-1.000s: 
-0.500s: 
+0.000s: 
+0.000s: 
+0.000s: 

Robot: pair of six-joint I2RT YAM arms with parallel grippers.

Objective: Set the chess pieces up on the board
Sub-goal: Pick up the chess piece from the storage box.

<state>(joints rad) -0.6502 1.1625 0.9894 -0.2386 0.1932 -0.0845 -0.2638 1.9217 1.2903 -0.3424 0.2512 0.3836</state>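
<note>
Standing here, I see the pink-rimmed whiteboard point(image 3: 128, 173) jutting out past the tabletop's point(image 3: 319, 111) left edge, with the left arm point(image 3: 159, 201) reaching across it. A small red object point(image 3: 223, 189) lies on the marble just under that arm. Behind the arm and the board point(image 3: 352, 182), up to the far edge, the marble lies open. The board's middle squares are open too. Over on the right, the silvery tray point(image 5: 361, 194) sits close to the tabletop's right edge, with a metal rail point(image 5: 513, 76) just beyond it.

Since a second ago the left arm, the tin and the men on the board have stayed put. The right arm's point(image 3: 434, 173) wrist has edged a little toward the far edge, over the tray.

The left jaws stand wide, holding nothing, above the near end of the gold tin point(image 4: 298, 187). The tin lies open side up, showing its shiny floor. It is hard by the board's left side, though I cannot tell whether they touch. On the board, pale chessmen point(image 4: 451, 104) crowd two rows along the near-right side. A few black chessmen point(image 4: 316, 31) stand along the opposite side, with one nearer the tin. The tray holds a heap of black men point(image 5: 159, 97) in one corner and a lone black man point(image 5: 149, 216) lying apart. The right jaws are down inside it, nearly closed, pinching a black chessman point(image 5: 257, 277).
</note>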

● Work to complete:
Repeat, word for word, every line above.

● Written reply:
-1.000s: 
-0.500s: 
+0.000s: 
+0.000s: 
+0.000s: 

Robot: pair of six-joint I2RT YAM arms with parallel grippers.

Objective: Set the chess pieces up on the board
Sub-goal: Pick up the chess piece from the storage box.

<state>(joints rad) -0.6502 1.1625 0.9894 -0.2386 0.1932 -0.0845 -0.2638 1.9217 1.2903 -0.3424 0.2512 0.3836</state>
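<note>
Standing here, I see the pink-rimmed whiteboard point(image 3: 128, 173) jutting out past the tabletop's point(image 3: 319, 111) left edge, with the left arm point(image 3: 159, 201) reaching across it. A small red object point(image 3: 223, 189) lies on the marble just under that arm. Behind the arm and the board point(image 3: 352, 182), up to the far edge, the marble lies open. The board's middle squares are open too. Over on the right, the silvery tray point(image 5: 361, 194) sits close to the tabletop's right edge, with a metal rail point(image 5: 513, 76) just beyond it.

Since a second ago the left arm, the tin and the men on the board have stayed put. The right arm's point(image 3: 434, 173) wrist has edged a little toward the far edge, over the tray.

The left jaws stand wide, holding nothing, above the near end of the gold tin point(image 4: 298, 187). The tin lies open side up, showing its shiny floor. It is hard by the board's left side, though I cannot tell whether they touch. On the board, pale chessmen point(image 4: 451, 104) crowd two rows along the near-right side. A few black chessmen point(image 4: 316, 31) stand along the opposite side, with one nearer the tin. The tray holds a heap of black men point(image 5: 159, 97) in one corner and a lone black man point(image 5: 149, 216) lying apart. The right jaws are down inside it, nearly closed, pinching a black chessman point(image 5: 257, 277).
</note>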

That finishes the output.